Deux fois prix du jury à Cannes, pour Red Road (2006) ainsi que pour Fish Tank (2009), Andrea Arnold revient en compétition avec ce qui est sa première incursion sur le sol états-unien. Réalisatrice également d’une très belle adaptation des Hauts de Hurlevents d’Emily Brontë en 2011, la cinéaste britannique renoue avec les thèmes de ses deux premiers longs-métrages, ceux d’une certaine marginalité et de la détresse sociale qui affecte une partie de la population, cette fois à travers le portrait de Star (Sasha Lane), jeune fille naïve et influençable, bientôt embarquée dans une iconoclaste traversée des Etats-Unis par une bande de jeunes tous autant paumés qu’elle même.

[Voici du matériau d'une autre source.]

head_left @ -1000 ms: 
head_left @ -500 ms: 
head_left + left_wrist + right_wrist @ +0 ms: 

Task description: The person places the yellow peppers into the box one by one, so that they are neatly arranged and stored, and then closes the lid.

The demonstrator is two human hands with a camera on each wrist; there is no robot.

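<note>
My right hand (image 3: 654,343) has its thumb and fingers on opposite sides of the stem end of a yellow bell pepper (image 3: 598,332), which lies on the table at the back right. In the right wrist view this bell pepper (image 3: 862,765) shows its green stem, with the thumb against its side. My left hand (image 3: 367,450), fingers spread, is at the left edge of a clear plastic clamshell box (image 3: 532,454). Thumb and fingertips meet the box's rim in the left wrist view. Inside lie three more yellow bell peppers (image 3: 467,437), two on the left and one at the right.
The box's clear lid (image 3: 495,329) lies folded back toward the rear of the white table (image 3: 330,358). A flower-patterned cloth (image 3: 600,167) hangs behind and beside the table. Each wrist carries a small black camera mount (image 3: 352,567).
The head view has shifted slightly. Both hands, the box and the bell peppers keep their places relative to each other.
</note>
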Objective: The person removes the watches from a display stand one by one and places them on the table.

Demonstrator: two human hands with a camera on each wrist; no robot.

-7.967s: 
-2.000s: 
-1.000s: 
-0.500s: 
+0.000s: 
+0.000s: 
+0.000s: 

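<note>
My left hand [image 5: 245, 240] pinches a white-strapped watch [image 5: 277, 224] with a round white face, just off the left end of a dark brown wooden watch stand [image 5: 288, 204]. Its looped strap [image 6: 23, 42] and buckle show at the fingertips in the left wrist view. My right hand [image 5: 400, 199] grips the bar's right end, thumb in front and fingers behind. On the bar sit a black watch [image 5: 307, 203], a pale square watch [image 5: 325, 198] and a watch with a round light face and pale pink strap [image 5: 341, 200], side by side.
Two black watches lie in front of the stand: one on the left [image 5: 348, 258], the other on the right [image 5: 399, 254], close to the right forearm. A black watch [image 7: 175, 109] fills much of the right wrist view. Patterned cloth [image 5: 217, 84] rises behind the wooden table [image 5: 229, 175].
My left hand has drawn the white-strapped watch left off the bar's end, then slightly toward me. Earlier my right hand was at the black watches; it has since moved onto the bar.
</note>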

Le spectateur fait la connaissance de Star dès le premier plan du film, occupée à récupérer au fond d’une benne à ordure des aliments jugés périmés. L’adolescente est alors accompagnée par deux enfants encore très jeunes, dont elle n’est ni la maman, ni la grande soeur. On comprend vite qu’elle ne fait que s’occuper de ses enfants, délaissés par leur maman irresponsable. Le tableau social qui est dressé d’emblée est particulièrement chargé, d’autant que Star subit aussi le comportement d’un petit ami alcoolique et violent. La jeune fille n’aura aucun mal à s’arracher à ce petit monde, pour la simple raison que rien ne l’y attache. Elle saisira l’opportunité d’une rencontre étonnante avec le fantasque Jake (Shia LaBeouf) et sa promesse d’un job immédiatement accessible, pour partir vers un horizon incertain avec lui et ses amis.
Le van dans lequel pénètre Star est une sorte d’arche de Noé, ou bien la voiture-balais ramassant les jeunes en errance qu’elle rattrape sur son chemin. Dans le véhicule, les jeunes viennent des quatre coins des Etats-Unis et ont en commun l’expérience d’une certaine exclusion. Vivre sous la coupe de Pagan (Riley Keough), celle qui règne sur eux telle une marraine ou une mère maquerelle, les places tous à un même niveau de considération et de responsabilisation.
La belle et troublante Pagan est a peine plus âgée que ceux qu’elle accepte dans son équipe. Ce qu’elle propose n’a rien d’illégal à priori. Ses règles sont claires, dans la tradition d’un libéralisme agressif et décomplexé. La troupe fait étape dans des motels et se déploie la journée dans les beaux quartiers résidentiels américains avec pour mission pour chacun de faire souscrire à des abonnements à des magazines. Nouvelle arrivante, Star est prise sous son aile par Jake, pour lequel elle éprouve à l’évidence fascination et désir.
Andrea Arnold orchestre ainsi la confrontation entre cette bande de jeunes freaks et une Amérique privilégiée, celle des pavillons de banlieue, des pelouses vertes et entretenues, des familles réunies sous un même toit et dans lesquelles les enfants sont pourris gâtés. A travers ce road trip, la cinéaste offre alors un panorama de la société US actuelle, constate un certain délitement social, une jeunesse irrémédiablement coupée de l’autre, sans porter aucun jugement moral sur quiconque. Les deux sphères peuvent se rencontrer mais il n’y a pas vraiment l’espoir d’une association, ni même d’une passerelle.
Le film est d’abord le portrait de Star, adolescente rebelle et vulnérable, rêveuse et sensible. Son aventure avec la bande de Pagan n’a pour elle rien du parcours initiatique. Certes elle fera l’expérience de l’amour et de la sexualité, va gagner son propre argent et apprendre à manager elle même sa vie, mais la parenthèse dans laquelle elle entre ne lui permettra aucune véritable émancipation.
Ample par sa durée exceptionnelle (2h45), American Honey détonne et fascine en même temps qu’il laisse une impression assez désespérée. Recueillie telle un oiseau blessé, Star va peut-être s’endurcir au gré de son expérience, mais elle ne donnera jamais le gage de pouvoir voler vraiment de ses propres ailes. Le constat est accablant. C’est toute la tragédie d’une population laissée pour compte et que rien ne rattachera jamais à ce monde qui avance et broie tout sur son passage.